A landslide inventory map was compiled using previously mapped literature from GDMRE [84] and Avsar [83]. With the help of landsat images and aerial photos, this map was then updated and a final landslide inventory map was prepared. When the final landslide inventory map was analyzed, it was determined that 0.86% of the total area is covered by existing landslide areas.

The geo-environmental factors of slope angle, slope aspect, lithology, slope curvature, elevation, density of discontinuity, stream power index (SPI), land use and distance to stream were used to determine landslide susceptibility. The data obtained was standardized in values of 0–1 using a fuzzy logic algorithm.

In the landslide susceptibility analysis studies conducted so far, generally one or a few LSMs are produced and the results of these maps are compared. It is evident that maps composed using different methods will produce different results. This study aims to minimise the negative effects of the errors that might arise from the shortcomings of each method for creating LSMs by making use of these differences and integrating maps prepared using different methods. In this study, LSMs were first prepared using the LR, AHP, FR and IOE methods, as the methods most commonly used recently, and then the final LSM was prepared using the combined method.

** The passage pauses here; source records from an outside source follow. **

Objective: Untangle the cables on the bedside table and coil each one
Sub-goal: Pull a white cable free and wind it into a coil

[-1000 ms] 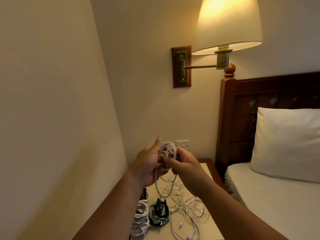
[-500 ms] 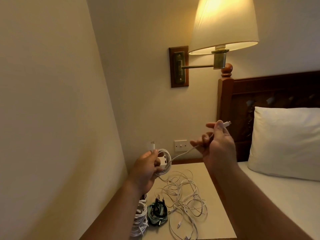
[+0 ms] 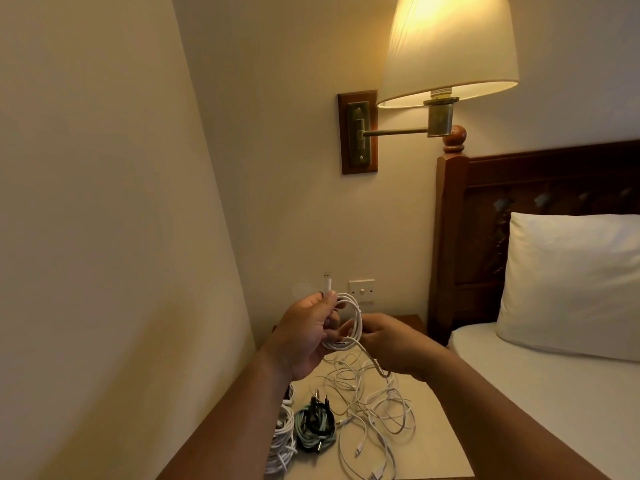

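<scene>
Two hands meet above the pale tabletop [image 3: 429,445], both holding one thin white charging cable [image 3: 356,323]. The left hand [image 3: 304,337] grips its partly wound loops, thumb pressed over them, and a white plug end [image 3: 327,285] stands up past the fingers. The right hand [image 3: 394,344] curls round the free strand just beside the coil. Below lies a loose tangle of white cables [image 3: 377,407]. Near the tabletop's left edge sit a coiled teal-and-black cable bundle [image 3: 315,429] and a coiled white bundle [image 3: 282,441].
</scene>
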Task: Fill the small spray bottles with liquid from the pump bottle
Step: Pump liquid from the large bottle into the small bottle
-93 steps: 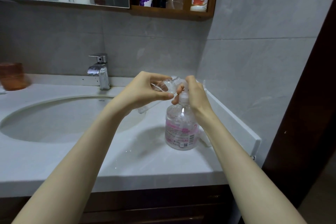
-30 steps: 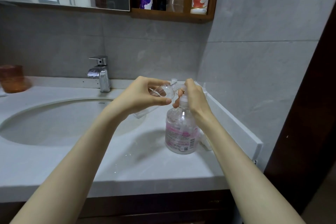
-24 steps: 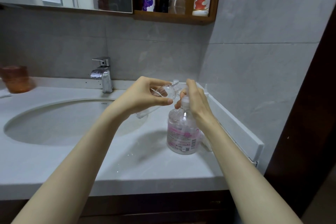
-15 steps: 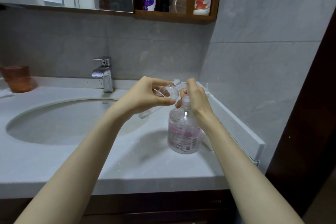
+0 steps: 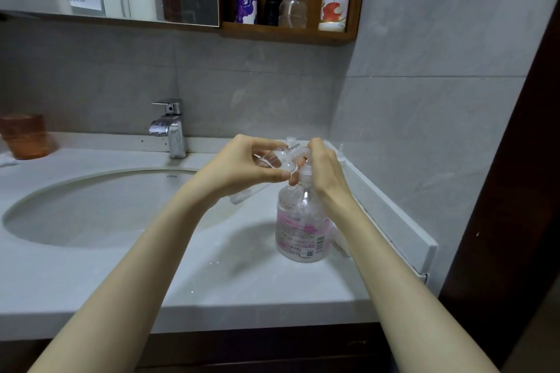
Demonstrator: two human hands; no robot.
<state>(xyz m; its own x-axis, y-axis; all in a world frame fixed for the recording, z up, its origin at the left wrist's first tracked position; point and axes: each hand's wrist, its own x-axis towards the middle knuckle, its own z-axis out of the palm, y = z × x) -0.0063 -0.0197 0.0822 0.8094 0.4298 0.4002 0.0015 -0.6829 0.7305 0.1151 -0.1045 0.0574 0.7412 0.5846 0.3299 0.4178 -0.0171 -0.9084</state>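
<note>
I see the pump bottle (image 5: 298,230) upright on the counter (image 5: 212,281), right of the sink (image 5: 91,206). It is clear with a pink label and holds clear liquid, though I cannot read the level. The left hand (image 5: 242,166) pinches 1 small spray bottle (image 5: 280,159), clear and tilted, neck toward the pump spout; how full it is I cannot tell. The right hand (image 5: 325,172) curls over the pump head, just right of it. On the far shelf (image 5: 288,35) stand 4 bottles.

Pump bottle (image 5: 298,230) on counter (image 5: 91,281) — rt of sink (image 5: 91,206), faucet (image 5: 169,127) behind.
</note>
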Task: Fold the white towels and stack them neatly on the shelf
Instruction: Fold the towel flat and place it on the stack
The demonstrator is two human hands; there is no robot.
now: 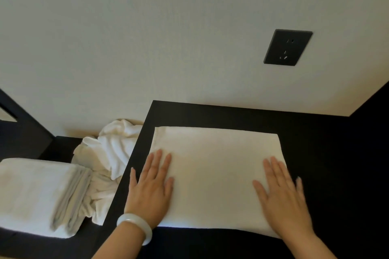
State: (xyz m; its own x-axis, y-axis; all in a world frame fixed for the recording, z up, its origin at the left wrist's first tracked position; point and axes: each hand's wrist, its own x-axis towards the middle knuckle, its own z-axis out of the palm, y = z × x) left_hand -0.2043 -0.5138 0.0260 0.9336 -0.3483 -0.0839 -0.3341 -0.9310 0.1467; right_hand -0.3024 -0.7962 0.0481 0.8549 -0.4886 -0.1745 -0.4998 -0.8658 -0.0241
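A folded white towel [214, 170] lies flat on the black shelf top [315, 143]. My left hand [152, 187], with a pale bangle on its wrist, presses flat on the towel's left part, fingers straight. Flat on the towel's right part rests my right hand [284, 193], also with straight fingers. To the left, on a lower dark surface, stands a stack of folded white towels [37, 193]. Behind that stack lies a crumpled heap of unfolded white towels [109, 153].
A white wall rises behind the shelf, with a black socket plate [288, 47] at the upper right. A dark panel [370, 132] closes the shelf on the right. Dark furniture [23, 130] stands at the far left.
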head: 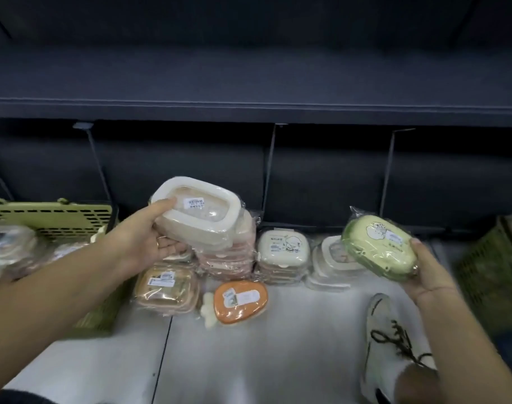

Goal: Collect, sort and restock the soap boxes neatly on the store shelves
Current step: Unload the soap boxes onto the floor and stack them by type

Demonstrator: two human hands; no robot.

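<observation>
Far left, a green basket (49, 220) sits on the floor; beside it the left hand (149, 237) grips a cream soap box (196, 220), thumb on the lid and fingers curled beneath, the box jutting right of the palm over a pink stack (228, 258). On the floor (278, 345) below the dark shelf (249, 109): brown stack (164, 290), orange box (240, 301), cream stack (282, 252), white stack (327, 263). The right hand (426, 272) holds a green soap box (377, 246) by its right end, fingers curled round it, the box tilted up-left of the palm, above a white shoe (386, 345).

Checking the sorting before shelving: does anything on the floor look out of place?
Yes: the orange carrot-shaped soap box lies alone and tilted on the white floor, in front of the stacked boxes.
</observation>
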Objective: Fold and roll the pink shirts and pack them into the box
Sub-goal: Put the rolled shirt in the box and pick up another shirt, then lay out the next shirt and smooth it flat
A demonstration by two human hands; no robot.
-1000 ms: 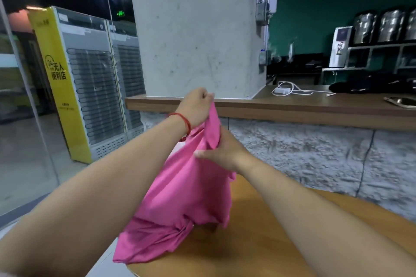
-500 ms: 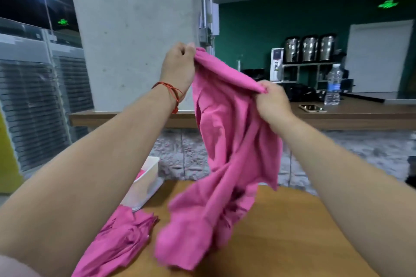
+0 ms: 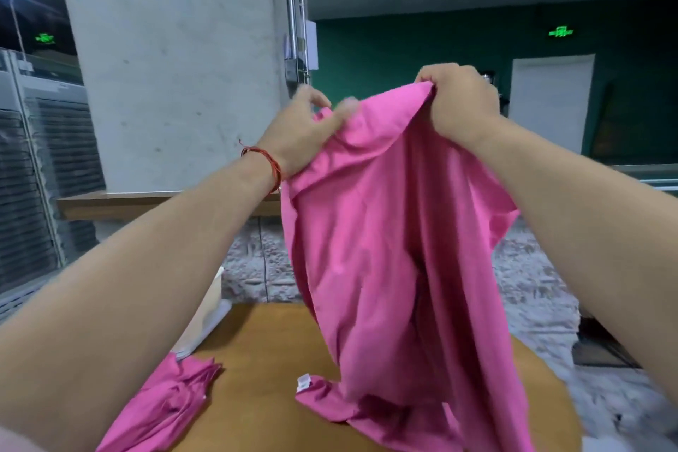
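Observation:
I hold a pink shirt up in front of me over the wooden table. My left hand, with a red string on its wrist, pinches the shirt's upper left edge. My right hand grips the upper right edge, higher up. The shirt hangs down and its lower end, with a white label, lies on the table. A second pink shirt lies crumpled at the table's left front. The white box stands at the left of the table, mostly hidden behind my left forearm.
A grey concrete pillar rises behind a wooden counter ledge. Grey louvred cabinets stand at the far left. A stone-faced wall runs behind the table, with a green wall and a white door at the back right.
My hands have moved apart and the right hand has risen, spreading the shirt's top edge wider. The camera view has shifted further right. The shirt's lower end now lies on the table.

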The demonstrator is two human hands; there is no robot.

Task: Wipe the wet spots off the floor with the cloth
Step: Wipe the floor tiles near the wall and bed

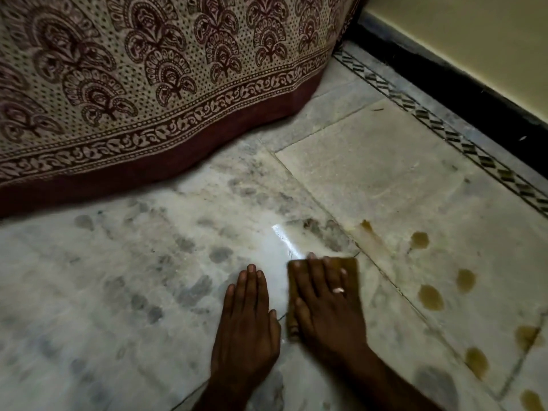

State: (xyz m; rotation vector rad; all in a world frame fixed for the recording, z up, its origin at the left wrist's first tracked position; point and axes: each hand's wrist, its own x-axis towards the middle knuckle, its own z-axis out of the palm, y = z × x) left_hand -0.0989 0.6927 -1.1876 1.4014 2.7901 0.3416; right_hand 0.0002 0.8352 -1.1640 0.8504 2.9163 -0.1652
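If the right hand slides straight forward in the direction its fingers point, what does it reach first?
The right hand, flat on the brown cloth, points up-frame. First comes the glossy wet streak on the marble floor, likely then the grey smudges; the patterned bedsheet hangs farther beyond.

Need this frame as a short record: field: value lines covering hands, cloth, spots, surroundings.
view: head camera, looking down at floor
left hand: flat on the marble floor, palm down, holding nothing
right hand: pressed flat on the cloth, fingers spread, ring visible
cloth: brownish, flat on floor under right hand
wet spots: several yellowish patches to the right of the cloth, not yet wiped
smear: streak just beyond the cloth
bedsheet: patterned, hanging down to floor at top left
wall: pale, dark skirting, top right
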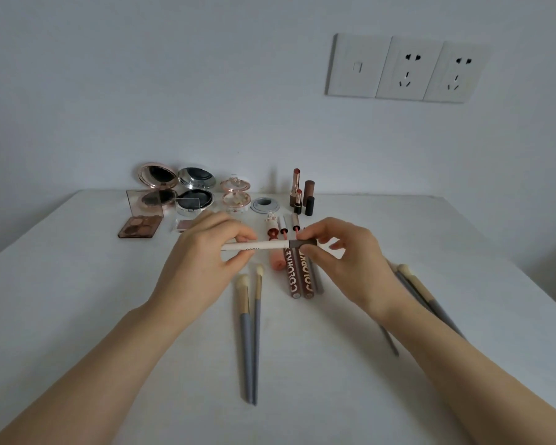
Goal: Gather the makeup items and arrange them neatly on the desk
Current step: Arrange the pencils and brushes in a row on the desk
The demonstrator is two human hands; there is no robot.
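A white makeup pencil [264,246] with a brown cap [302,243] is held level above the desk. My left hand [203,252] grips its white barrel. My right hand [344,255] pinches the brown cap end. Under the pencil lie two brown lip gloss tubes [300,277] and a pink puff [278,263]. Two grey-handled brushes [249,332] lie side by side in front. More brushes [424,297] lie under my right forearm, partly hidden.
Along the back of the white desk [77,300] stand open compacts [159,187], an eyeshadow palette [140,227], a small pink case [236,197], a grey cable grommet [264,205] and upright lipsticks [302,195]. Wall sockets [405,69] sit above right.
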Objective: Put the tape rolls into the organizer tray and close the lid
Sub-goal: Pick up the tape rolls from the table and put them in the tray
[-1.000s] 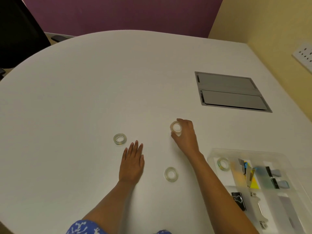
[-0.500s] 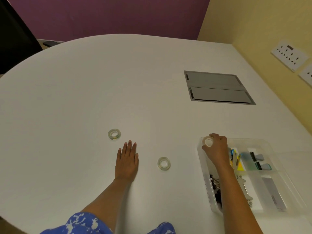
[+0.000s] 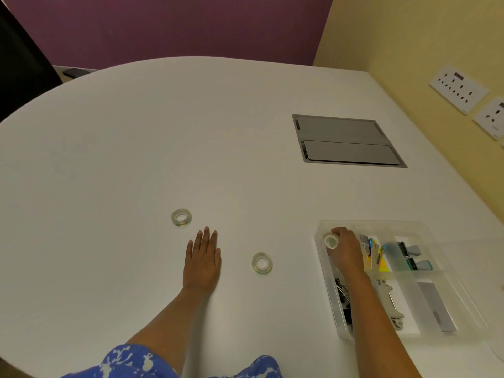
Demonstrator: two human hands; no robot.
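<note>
The clear plastic organizer tray (image 3: pixel 409 223) stands at the right front of the white table, its lid open to the right. My right hand (image 3: pixel 346 248) is inside the tray's far-left compartment, shut on a clear tape roll (image 3: pixel 330 240). Two more clear tape rolls lie flat on the table: one (image 3: pixel 181 217) just beyond my left fingertips, the other (image 3: pixel 261 263) between my two hands. My left hand (image 3: pixel 203 259) rests flat on the table, fingers together, holding nothing.
The tray holds binder clips (image 3: pixel 343 296), coloured sticky notes (image 3: pixel 377 259) and a grey stapler-like tool (image 3: pixel 390 301). A grey cable hatch (image 3: pixel 346 141) is set into the table behind the tray. Wall sockets (image 3: pixel 458 88) are on the yellow wall at right.
My right hand carried the tape roll from the middle of the table to the right and lowered it into the tray's far-left compartment. My left hand stayed flat.
</note>
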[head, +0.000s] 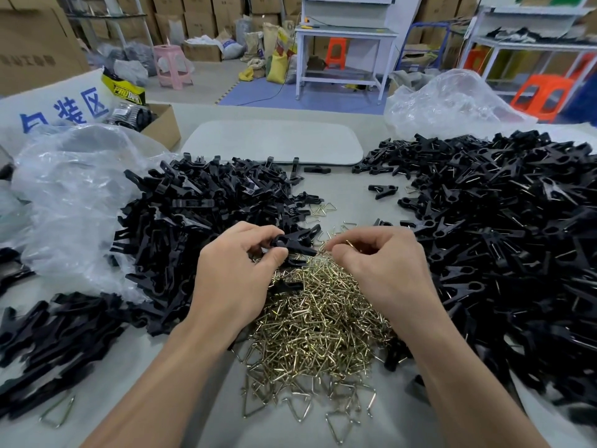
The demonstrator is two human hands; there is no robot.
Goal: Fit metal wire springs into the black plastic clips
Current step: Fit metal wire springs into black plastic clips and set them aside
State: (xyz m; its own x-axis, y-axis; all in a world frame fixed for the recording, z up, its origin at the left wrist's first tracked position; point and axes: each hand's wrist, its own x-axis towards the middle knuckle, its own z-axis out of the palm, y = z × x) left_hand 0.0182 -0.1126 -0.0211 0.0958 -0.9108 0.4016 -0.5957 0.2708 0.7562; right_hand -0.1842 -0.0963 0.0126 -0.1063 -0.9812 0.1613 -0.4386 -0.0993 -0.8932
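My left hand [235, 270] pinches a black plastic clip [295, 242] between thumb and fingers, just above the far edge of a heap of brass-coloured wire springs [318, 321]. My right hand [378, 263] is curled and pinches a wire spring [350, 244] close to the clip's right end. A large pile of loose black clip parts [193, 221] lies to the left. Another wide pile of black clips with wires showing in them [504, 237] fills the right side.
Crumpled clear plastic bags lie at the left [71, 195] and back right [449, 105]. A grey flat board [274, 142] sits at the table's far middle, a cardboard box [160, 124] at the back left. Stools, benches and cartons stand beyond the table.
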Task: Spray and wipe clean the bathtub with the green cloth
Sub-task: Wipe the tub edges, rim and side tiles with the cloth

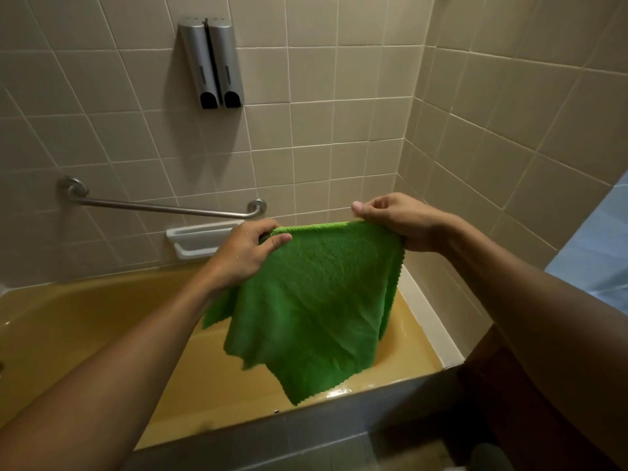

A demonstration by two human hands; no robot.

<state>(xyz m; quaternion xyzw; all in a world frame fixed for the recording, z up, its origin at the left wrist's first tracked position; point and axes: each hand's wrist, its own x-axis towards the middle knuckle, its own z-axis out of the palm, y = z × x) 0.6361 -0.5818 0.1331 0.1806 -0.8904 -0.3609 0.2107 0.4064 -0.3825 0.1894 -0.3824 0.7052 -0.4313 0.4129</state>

For determining success rates of the different methods used in this study, conformities between LSMs and the landslide inventory map were compared. Total areas of high and extremely high landslide susceptibility were compared with existing landslide localities. Success rates were calculated using these results. Success rates of 60.27%, 81.53%, 86.17% and 89.80% corresponded to the LR, AHP, FR and IOE LSMs, respectively. The best method—the combined method, which is combination of the LR, AHP, FR and IOE methods—had a success rate of 94.93%.

This study offers a preliminary guide for local authorities, engineers working in practice and academics working in this field. The results are promising, and were verified based on real-life phenomena. The results can constitute the basis of risk-based maps in the region.

The approach certainly has several limitations. Cartographic scale datasets were used for modelling; this causes unreliability in spatial analysis, which necessitates detailed field investigation. For instance, the geological data were obtained from the lithological map with a spatial resolution of approximately 25 × 25 m, but the GDEM used has a spatial resolution of 30 m. In should be noted that this is a preliminary approach for landslide susceptibility assessment.